▶ Listed entries
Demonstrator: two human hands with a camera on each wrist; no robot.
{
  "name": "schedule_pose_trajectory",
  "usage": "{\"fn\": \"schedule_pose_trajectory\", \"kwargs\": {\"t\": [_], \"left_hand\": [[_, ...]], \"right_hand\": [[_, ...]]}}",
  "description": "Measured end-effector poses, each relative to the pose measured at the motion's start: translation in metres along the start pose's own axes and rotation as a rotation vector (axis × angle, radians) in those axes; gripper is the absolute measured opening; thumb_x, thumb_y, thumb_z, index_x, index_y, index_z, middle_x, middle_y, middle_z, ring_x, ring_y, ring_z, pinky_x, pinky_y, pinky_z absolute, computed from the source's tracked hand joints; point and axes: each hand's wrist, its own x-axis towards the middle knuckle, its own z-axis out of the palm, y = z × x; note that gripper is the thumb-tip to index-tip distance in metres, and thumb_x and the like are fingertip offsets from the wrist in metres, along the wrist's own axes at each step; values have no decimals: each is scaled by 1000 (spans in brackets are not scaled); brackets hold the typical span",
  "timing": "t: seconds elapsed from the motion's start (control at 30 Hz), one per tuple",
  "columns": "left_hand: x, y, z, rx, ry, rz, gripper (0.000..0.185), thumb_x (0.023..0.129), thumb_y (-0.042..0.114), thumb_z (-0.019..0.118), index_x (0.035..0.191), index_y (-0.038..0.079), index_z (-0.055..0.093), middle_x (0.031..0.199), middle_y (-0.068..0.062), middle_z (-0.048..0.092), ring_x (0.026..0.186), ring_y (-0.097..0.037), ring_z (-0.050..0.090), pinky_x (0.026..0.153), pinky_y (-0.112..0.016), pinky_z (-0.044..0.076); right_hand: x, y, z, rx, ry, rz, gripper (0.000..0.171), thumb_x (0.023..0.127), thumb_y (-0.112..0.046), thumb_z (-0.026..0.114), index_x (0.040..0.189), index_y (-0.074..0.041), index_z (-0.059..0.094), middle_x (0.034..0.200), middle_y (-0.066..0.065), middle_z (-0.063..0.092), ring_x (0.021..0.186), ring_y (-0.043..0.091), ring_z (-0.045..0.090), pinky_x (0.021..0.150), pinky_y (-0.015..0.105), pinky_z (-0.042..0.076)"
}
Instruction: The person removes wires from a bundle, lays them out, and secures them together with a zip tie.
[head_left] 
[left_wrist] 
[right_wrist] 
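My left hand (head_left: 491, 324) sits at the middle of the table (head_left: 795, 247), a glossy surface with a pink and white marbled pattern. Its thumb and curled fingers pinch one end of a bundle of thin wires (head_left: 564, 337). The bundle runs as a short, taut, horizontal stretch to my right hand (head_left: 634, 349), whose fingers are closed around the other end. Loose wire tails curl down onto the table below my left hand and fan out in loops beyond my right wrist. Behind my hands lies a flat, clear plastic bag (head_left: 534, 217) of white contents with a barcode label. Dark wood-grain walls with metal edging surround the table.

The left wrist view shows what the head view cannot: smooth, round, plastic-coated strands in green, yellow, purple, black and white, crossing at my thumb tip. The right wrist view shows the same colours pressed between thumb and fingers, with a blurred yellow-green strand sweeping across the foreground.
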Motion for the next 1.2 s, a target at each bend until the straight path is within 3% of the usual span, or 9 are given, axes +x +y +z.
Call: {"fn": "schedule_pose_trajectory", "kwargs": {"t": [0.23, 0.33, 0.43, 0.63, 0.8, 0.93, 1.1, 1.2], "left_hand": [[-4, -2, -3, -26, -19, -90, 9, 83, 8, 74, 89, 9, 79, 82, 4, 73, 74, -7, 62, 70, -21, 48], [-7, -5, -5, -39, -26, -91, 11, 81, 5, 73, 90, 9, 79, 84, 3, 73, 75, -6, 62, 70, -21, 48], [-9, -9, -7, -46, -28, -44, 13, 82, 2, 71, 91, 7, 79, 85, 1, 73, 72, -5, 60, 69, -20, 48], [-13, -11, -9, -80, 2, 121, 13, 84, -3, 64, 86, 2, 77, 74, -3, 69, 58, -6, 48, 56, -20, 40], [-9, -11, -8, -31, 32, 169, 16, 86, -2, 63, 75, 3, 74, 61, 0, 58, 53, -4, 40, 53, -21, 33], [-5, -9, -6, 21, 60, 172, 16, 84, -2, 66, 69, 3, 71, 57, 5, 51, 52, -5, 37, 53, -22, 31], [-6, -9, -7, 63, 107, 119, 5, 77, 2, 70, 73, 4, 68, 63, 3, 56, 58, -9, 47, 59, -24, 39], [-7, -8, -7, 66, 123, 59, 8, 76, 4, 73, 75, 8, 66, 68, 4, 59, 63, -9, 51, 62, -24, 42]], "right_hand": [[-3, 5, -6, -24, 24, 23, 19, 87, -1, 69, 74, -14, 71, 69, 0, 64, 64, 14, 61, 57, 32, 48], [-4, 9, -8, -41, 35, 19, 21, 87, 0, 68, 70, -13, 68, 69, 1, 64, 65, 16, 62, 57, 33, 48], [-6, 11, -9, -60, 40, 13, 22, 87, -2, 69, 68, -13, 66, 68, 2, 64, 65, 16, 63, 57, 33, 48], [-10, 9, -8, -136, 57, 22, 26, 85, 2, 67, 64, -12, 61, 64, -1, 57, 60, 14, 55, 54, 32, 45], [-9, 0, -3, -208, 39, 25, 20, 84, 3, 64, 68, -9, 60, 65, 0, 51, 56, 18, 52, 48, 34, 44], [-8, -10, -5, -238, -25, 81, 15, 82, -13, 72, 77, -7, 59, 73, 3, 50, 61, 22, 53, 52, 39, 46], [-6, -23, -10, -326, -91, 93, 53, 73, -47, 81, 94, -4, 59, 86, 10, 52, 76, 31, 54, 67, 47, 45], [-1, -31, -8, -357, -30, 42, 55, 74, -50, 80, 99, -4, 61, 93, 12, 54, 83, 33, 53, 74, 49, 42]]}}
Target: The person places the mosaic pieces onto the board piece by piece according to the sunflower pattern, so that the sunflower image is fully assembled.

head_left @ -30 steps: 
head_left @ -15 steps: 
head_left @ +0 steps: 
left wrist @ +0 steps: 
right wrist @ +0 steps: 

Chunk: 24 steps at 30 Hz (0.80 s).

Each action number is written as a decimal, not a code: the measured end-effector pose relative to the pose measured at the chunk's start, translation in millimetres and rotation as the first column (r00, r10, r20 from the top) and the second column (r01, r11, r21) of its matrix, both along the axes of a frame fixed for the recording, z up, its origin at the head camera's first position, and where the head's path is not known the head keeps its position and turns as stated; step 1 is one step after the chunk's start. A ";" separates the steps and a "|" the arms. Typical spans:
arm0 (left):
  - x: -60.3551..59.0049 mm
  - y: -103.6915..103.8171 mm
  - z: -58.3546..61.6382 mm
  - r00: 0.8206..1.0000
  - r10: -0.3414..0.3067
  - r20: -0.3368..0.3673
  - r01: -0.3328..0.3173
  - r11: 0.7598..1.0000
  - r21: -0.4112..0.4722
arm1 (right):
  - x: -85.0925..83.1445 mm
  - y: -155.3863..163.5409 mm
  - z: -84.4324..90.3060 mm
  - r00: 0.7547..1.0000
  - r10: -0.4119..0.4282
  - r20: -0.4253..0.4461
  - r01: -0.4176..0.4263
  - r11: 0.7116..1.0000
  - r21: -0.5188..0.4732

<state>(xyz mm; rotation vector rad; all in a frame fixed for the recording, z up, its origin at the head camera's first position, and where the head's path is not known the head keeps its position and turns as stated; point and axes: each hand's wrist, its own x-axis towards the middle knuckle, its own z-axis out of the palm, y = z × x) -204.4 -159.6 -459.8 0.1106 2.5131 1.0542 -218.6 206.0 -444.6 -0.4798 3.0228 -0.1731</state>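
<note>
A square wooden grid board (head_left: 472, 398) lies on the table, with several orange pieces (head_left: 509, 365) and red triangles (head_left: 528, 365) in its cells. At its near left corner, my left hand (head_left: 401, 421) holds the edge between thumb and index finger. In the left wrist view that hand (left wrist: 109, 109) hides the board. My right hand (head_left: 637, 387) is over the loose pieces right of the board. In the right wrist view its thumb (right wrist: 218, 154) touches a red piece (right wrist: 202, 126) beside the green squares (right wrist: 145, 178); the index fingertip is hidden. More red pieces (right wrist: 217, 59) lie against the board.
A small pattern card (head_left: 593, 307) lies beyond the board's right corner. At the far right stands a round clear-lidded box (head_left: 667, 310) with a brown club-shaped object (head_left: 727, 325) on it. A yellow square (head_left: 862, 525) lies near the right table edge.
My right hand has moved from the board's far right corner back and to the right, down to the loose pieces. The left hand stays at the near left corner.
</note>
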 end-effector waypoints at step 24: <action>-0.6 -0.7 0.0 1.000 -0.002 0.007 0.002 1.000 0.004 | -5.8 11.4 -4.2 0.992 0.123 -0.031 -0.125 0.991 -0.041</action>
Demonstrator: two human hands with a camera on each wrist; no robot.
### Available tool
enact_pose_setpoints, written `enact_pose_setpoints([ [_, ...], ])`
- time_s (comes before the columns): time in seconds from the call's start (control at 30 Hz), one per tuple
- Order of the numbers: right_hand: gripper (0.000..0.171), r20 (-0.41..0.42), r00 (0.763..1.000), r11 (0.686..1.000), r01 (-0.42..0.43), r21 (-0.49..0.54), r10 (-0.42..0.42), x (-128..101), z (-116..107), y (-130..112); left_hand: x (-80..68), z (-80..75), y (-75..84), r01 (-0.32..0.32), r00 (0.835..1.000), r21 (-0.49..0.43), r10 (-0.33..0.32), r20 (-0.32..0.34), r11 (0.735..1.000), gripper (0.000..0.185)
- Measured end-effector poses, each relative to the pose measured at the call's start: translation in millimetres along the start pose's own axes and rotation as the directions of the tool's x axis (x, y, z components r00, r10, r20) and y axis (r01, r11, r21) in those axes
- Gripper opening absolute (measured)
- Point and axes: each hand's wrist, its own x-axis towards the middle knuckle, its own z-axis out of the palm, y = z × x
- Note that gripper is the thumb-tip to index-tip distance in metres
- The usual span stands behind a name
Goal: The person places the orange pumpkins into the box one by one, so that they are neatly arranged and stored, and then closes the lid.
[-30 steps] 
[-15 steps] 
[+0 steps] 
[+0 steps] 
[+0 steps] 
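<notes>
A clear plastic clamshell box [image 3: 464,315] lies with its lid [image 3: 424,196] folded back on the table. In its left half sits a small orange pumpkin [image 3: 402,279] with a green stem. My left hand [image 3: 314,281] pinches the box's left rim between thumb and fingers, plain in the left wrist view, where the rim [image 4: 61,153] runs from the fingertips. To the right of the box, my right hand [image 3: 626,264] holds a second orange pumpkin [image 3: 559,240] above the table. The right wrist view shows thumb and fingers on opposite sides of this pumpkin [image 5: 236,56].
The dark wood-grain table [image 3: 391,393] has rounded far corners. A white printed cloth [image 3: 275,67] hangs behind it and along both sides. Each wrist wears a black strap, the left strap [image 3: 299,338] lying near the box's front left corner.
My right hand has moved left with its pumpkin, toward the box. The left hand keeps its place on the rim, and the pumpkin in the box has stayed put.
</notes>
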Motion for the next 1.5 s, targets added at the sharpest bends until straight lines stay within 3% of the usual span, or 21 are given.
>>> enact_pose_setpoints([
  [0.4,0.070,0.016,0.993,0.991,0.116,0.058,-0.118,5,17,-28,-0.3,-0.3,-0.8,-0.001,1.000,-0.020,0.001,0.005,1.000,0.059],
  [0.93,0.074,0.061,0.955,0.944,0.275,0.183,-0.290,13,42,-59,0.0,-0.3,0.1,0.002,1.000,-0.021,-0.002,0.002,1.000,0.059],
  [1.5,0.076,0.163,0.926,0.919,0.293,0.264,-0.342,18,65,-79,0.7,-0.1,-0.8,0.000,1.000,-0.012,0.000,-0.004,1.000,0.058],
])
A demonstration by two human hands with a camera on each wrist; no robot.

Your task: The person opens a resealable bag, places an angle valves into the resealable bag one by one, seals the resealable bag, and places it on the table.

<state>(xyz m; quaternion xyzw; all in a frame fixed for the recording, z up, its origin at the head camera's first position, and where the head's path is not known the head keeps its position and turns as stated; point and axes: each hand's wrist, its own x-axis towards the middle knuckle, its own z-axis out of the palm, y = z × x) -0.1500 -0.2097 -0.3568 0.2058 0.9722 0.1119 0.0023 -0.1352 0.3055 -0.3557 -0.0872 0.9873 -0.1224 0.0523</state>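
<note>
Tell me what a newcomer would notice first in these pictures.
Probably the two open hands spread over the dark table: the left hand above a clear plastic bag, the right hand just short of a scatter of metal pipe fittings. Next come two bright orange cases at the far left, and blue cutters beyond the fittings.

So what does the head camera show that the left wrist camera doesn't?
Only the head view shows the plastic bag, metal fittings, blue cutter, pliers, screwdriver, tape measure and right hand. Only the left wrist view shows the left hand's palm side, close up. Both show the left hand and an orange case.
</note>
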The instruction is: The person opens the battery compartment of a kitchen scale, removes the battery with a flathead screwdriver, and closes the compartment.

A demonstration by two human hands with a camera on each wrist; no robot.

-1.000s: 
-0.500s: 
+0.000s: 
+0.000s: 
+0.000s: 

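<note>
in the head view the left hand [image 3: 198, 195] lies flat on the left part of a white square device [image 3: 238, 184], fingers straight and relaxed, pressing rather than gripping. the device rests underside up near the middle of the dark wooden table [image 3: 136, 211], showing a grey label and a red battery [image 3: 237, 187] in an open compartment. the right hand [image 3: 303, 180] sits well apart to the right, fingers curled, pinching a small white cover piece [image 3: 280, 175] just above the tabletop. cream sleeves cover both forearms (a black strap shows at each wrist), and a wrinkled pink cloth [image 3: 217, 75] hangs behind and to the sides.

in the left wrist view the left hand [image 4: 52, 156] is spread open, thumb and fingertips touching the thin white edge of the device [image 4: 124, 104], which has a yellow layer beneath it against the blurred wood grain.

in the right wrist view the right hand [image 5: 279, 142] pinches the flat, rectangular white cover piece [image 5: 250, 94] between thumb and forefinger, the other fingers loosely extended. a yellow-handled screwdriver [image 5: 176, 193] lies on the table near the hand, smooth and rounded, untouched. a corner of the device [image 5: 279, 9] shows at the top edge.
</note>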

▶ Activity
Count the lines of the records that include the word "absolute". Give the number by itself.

▶ Task answer
2